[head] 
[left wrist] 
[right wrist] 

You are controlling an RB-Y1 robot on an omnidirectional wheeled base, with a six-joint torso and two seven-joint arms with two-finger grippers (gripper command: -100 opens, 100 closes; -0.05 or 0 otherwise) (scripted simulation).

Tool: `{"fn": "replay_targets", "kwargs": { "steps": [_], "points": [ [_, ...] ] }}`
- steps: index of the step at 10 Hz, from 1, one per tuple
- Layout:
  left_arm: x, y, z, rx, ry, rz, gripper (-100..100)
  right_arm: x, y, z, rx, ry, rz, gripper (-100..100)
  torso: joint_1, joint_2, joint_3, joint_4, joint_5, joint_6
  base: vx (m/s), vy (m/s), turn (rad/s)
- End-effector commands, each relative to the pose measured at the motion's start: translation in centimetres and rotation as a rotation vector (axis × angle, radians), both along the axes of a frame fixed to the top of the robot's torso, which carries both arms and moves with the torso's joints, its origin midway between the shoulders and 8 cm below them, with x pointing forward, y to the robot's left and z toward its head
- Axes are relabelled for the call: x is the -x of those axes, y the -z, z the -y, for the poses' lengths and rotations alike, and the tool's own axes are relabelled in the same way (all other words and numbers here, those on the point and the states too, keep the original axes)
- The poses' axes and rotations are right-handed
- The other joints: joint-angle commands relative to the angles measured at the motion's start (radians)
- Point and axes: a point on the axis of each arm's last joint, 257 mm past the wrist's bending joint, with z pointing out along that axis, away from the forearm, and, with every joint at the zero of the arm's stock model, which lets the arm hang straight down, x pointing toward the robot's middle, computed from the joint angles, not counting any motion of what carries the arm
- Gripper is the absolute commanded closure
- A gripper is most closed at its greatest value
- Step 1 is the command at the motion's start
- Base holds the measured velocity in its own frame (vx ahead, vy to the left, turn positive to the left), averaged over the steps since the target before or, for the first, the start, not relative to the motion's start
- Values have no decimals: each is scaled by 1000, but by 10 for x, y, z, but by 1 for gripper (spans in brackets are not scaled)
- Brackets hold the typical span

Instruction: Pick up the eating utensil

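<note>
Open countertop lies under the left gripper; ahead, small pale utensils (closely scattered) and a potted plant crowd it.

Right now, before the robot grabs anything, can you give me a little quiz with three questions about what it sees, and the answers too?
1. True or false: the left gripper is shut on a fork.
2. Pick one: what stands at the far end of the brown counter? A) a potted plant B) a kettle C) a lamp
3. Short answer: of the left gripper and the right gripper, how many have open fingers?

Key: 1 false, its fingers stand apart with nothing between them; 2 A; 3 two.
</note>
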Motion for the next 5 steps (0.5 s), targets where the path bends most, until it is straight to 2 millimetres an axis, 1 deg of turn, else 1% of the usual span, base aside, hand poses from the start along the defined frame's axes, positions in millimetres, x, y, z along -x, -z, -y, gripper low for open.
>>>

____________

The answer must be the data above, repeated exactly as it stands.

Reply
[head] 
[left wrist] 
[right wrist] 

You are controlling an RB-Y1 robot on an omnidirectional wheeled base, with a six-joint torso and two seven-joint arms with two-finger grippers (gripper command: -100 opens, 100 closes; -0.05 or 0 otherwise) (scripted simulation).

Tool: `{"fn": "replay_targets", "kwargs": { "steps": [_], "points": [ [_, ...] ] }}`
- steps: index of the step at 10 Hz, from 1, one per tuple
- Layout:
  left_arm: x, y, z, rx, ry, rz, gripper (-100..100)
  right_arm: x, y, z, rx, ry, rz, gripper (-100..100)
  torso: joint_1, joint_2, joint_3, joint_4, joint_5, joint_6
  base: vx (m/s), vy (m/s), turn (rad/s)
- End-effector commands, each relative to the pose measured at the motion's start: translation in centimetres and rotation as a rotation vector (axis × angle, radians), both along the axes of a frame fixed to the top of the robot's torso, which carries both arms and moves with the torso's joints, its origin midway between the shoulders and 8 cm below them, with x pointing forward, y to the robot's left and z toward its head
- Axes are relabelled for the call: x is the -x of those axes, y the -z, z the -y, for the poses' lengths and rotations alike, and the tool's own axes are relabelled in the same way (all other words and numbers here, those on the point and the states too, keep the original axes)
- The poses' axes and rotations are right-handed
- The other joints: joint-angle commands relative to the angles measured at the motion's start (radians)
- Point and axes: a point on the axis of each arm's last joint, 257 mm past the wrist's bending joint, with z pointing out along that axis, away from the forearm, and, with every joint at the zero of the arm's stock model, which lets the arm hang straight down, x pointing toward the robot's middle, computed from the joint angles, not counting any motion of what carries the arm
- Gripper is the absolute commanded closure
- A gripper is most closed at its greatest value
- Step 1 is the command at the motion's start
- Base holds the measured velocity in its own frame (vx ahead, vy to the left, turn positive to the left), averaged over the steps since the target before or, for the first, the start, not relative to the motion's start
- Values have no decimals: each is scaled by 1000, but by 10 for x, y, z, but by 1 for gripper (spans in brackets are not scaled)
- Brackets hold the typical span

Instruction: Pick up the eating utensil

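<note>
Open countertop lies under the left gripper; ahead, small pale utensils (closely scattered) and a potted plant crowd it.

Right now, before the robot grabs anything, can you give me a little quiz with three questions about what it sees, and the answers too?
1. True or false: the left gripper is shut on a fork.
2. Pick one: what stands at the far end of the brown counter? A) a potted plant B) a kettle C) a lamp
3. Short answer: of the left gripper and the right gripper, how many have open fingers?

Key: 1 false, its fingers stand apart with nothing between them; 2 A; 3 two.
</note>
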Motion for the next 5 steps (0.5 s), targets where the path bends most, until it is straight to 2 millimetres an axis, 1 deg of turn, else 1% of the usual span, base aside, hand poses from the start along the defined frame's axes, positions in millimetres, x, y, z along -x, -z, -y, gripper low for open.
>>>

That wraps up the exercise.